The heroine of Muriel's Wedding is an ugly duckling searching for the ideal husband. A big hit in Australia (where it was made) and doing well in the US, it is tipped as one of the cinematic surprises of 1995. Another antipodean offering, Once Were Warriors, is the first Maori work to have made it to an international arthouse audience as well as being the top grossing film of all time in New Zealand.

The concert

In The Ring Reduced (Tues 9.30pm C4), the all-American Reduced Shakespeare Company (with a little help from composer Michael Berkeley, percussion, keyboards and accordion) boils Wagner's mighty mythic tetralogy down from 16 hours and 33 characters to just 24 minutes, a cast of three and a lobster (don't ask). Covent Garden, watch out.
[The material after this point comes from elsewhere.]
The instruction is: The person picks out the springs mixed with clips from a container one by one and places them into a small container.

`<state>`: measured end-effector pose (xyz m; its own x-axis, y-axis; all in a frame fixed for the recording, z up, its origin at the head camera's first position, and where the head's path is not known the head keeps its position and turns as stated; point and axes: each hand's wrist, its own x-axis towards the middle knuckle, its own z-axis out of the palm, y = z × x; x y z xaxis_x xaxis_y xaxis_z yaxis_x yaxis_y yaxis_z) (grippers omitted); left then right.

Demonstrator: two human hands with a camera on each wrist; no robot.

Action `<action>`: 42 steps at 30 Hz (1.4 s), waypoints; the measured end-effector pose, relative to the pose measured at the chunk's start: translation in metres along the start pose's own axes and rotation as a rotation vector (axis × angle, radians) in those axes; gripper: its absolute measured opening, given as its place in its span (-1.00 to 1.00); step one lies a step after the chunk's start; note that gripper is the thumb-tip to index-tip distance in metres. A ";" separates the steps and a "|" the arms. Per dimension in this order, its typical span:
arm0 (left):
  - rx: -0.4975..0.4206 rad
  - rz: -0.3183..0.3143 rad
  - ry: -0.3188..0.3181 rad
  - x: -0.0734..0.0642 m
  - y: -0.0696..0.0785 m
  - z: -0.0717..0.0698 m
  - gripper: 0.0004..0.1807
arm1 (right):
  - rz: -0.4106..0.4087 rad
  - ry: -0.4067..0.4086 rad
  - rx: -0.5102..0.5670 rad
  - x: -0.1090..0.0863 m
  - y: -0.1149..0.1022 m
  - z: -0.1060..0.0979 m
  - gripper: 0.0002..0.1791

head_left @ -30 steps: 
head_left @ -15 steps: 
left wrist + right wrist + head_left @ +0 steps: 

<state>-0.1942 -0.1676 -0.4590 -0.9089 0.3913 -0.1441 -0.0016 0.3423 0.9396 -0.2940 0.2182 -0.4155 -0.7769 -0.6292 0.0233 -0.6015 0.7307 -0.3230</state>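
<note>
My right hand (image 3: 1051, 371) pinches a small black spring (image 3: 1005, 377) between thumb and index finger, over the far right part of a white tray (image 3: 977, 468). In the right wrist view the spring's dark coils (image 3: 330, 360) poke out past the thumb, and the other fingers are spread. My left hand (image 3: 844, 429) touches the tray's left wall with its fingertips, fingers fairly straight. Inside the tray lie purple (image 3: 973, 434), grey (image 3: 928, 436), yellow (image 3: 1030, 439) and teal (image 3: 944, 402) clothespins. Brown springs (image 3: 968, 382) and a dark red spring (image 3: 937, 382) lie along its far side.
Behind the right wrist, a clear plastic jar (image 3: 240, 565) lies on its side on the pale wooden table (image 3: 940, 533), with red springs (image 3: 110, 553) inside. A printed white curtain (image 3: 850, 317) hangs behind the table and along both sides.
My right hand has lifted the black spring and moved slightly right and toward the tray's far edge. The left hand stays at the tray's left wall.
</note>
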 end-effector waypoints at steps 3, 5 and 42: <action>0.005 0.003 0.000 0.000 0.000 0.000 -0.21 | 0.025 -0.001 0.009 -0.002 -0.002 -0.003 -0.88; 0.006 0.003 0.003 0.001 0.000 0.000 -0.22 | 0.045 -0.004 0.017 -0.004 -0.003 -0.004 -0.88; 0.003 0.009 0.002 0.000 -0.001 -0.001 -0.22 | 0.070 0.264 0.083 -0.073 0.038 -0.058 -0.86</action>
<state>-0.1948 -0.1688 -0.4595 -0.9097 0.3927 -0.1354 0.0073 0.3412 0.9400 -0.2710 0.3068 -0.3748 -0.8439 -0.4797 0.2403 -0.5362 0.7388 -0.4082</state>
Sympatico, now showing at the Royal Court, is the first play in 11 years from Sam Shepard. The American playwright's poetic effusions tend to combine strong-silent heroics with an atmosphere of sub-existentialist rootlessness. Shepard says that he likes to write while he drives - it keeps his sentences short.

`Sympatico' is at the Royal Court, London SW1, to 13 May

The play

The exhibition

At 80, the artist Bernard Meadows remains one of the most active survivors of the post-war so-called "Geometry of Fear" school - the group of artists whose angular expressionism briefly brought British sculpture to international prominence.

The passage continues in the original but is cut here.